**ACTIVITY:** The pictures in the data below are to be omitted; all else must be duplicated exactly.

**DATA PROVIDED:**
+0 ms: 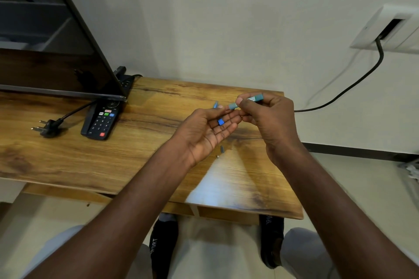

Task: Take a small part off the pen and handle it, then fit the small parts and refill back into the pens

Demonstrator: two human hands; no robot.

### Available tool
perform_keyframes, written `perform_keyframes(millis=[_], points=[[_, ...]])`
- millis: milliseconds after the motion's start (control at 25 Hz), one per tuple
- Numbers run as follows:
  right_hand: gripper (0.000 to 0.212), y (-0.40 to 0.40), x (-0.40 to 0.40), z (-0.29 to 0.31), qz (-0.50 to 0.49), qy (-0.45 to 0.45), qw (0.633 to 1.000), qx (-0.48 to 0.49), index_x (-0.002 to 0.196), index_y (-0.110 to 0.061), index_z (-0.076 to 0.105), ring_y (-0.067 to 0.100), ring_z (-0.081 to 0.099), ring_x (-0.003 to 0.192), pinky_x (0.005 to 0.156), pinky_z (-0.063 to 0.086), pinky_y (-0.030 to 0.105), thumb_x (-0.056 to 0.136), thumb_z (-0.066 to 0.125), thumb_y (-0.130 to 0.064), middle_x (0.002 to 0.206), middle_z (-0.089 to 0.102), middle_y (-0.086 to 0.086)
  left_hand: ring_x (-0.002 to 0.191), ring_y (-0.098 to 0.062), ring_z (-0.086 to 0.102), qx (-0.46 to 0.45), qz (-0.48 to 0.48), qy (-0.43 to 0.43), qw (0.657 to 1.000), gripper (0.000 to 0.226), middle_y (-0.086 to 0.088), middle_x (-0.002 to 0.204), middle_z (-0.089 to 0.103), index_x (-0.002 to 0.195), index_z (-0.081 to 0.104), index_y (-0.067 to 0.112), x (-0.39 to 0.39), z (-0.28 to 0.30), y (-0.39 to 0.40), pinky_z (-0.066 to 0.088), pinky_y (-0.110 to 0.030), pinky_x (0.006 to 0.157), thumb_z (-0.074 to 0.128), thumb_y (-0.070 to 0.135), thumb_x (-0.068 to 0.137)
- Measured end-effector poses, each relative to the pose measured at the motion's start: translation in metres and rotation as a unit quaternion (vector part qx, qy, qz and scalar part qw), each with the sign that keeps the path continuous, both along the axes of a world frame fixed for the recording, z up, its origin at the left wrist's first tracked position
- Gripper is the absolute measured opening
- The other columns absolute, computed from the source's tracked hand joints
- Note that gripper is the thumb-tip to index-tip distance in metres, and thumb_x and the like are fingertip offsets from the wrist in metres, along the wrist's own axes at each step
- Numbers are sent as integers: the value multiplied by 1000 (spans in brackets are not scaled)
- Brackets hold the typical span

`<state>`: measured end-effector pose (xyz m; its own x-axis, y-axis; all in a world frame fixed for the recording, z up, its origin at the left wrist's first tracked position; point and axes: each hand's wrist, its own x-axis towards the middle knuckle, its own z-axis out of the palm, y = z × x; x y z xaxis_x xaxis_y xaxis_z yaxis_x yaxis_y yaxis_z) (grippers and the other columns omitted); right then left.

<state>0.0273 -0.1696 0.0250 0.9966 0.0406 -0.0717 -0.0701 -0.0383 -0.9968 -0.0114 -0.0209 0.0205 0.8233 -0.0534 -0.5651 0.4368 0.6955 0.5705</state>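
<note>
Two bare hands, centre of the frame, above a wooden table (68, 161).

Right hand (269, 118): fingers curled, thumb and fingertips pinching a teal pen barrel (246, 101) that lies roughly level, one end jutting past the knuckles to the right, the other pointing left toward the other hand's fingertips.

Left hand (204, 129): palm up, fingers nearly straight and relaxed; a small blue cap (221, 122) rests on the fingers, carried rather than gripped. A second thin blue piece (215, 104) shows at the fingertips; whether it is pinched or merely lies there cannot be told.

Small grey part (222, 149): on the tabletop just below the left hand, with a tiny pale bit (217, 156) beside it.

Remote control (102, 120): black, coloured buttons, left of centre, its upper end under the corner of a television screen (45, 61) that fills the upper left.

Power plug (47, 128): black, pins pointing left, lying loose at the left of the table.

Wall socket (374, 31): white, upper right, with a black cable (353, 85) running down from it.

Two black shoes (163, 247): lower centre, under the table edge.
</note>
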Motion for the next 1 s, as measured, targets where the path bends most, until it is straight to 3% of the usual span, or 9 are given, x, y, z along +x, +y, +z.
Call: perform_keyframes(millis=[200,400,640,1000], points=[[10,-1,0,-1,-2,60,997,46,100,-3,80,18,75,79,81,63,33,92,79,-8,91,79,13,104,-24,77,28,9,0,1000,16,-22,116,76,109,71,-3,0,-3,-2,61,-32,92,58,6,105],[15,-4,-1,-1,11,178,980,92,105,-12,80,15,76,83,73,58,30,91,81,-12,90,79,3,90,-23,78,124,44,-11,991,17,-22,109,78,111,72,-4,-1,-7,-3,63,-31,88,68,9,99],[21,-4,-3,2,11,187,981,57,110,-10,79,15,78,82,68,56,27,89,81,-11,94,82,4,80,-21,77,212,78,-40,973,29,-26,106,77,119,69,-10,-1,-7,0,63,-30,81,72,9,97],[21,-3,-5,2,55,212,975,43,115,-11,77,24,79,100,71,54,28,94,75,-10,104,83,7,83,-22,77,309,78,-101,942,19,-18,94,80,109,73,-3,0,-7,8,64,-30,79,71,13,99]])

**WRITTEN ANSWER:**
+0 ms: 

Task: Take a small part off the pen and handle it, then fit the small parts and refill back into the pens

Demonstrator: two human hands; no robot.

### Available tool
perform_keyframes, written `perform_keyframes(millis=[_], points=[[_, ...]])`
- millis: milliseconds after the motion's start (control at 25 Hz), one per tuple
- Numbers run as follows:
  right_hand: gripper (0.000 to 0.212), y (-0.40 to 0.40), x (-0.40 to 0.40), z (-0.29 to 0.31), qz (-0.50 to 0.49), qy (-0.45 to 0.45), qw (0.633 to 1.000), qx (-0.48 to 0.49), index_x (-0.002 to 0.196), index_y (-0.110 to 0.061), index_z (-0.076 to 0.105), ring_y (-0.067 to 0.100), ring_z (-0.081 to 0.099), ring_x (-0.003 to 0.192), pinky_x (0.005 to 0.156), pinky_z (-0.063 to 0.086), pinky_y (-0.030 to 0.105), thumb_x (-0.056 to 0.136), thumb_z (-0.066 to 0.125), thumb_y (-0.130 to 0.064), middle_x (0.002 to 0.206), middle_z (-0.089 to 0.102), middle_y (-0.086 to 0.086)
  left_hand: ring_x (-0.002 to 0.191), ring_y (-0.098 to 0.062), ring_z (-0.086 to 0.102), qx (-0.46 to 0.45), qz (-0.48 to 0.48), qy (-0.43 to 0.43), qw (0.657 to 1.000), gripper (0.000 to 0.226), middle_y (-0.086 to 0.088), middle_x (-0.002 to 0.204), middle_z (-0.089 to 0.103), index_x (-0.002 to 0.195), index_z (-0.081 to 0.104), index_y (-0.067 to 0.112), x (-0.39 to 0.39), z (-0.28 to 0.30), y (-0.39 to 0.40), pinky_z (-0.066 to 0.088), pinky_y (-0.110 to 0.030), pinky_x (0.006 to 0.157), thumb_z (-0.074 to 0.128), thumb_y (-0.070 to 0.135), thumb_x (-0.068 to 0.137)
- Measured end-effector poses, each relative to the pose measured at the motion's start: translation in metres and rotation as a unit quaternion (vector part qx, qy, qz and scalar part qw), each with the sign that keeps the path continuous, both along the axes of a world frame fixed for the recording, z up, its origin at the left wrist's first tracked position
- Gripper is the absolute measured opening
- The other columns absolute, computed from the source's tracked hand joints
- Note that gripper is the thumb-tip to index-tip distance in metres, and thumb_x and the like are fingertip offsets from the wrist in metres, along the wrist's own axes at each step
- Numbers are sent as integers: the value multiplied by 1000 (spans in brackets are not scaled)
- Brackets hold the typical span

`<state>`: measured end-effector pose (xyz m; its own x-axis, y-axis; all in a world frame fixed for the recording, z up, its origin at the left wrist's first tracked position; point and axes: each hand's wrist, its own x-axis towards the middle knuckle, its own z-axis out of the palm, y = z × x; x y z xaxis_x xaxis_y xaxis_z yaxis_x yaxis_y yaxis_z) (grippers and the other columns omitted); right then left.

<state>0.0273 -0.1696 0.0250 0.9966 0.0406 -0.0717 -0.0701 -0.0383 -0.9968 -0.0114 -0.0209 0.0205 0.8233 -0.0534 -0.5651 0.4368 0.6955 0.5705</state>
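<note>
Two bare hands, centre of the frame, above a wooden table (68, 161).

Right hand (269, 118): fingers curled, thumb and fingertips pinching a teal pen barrel (246, 101) that lies roughly level, one end jutting past the knuckles to the right, the other pointing left toward the other hand's fingertips.

Left hand (204, 129): palm up, fingers nearly straight and relaxed; a small blue cap (221, 122) rests on the fingers, carried rather than gripped. A second thin blue piece (215, 104) shows at the fingertips; whether it is pinched or merely lies there cannot be told.

Small grey part (222, 149): on the tabletop just below the left hand, with a tiny pale bit (217, 156) beside it.

Remote control (102, 120): black, coloured buttons, left of centre, its upper end under the corner of a television screen (45, 61) that fills the upper left.

Power plug (47, 128): black, pins pointing left, lying loose at the left of the table.

Wall socket (374, 31): white, upper right, with a black cable (353, 85) running down from it.

Two black shoes (163, 247): lower centre, under the table edge.
</note>
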Motion for the next 1 s, as measured, targets where the path bends most, until it is straight to 3% of the usual span, or 9 are given, x, y, z along +x, +y, +z.
Call: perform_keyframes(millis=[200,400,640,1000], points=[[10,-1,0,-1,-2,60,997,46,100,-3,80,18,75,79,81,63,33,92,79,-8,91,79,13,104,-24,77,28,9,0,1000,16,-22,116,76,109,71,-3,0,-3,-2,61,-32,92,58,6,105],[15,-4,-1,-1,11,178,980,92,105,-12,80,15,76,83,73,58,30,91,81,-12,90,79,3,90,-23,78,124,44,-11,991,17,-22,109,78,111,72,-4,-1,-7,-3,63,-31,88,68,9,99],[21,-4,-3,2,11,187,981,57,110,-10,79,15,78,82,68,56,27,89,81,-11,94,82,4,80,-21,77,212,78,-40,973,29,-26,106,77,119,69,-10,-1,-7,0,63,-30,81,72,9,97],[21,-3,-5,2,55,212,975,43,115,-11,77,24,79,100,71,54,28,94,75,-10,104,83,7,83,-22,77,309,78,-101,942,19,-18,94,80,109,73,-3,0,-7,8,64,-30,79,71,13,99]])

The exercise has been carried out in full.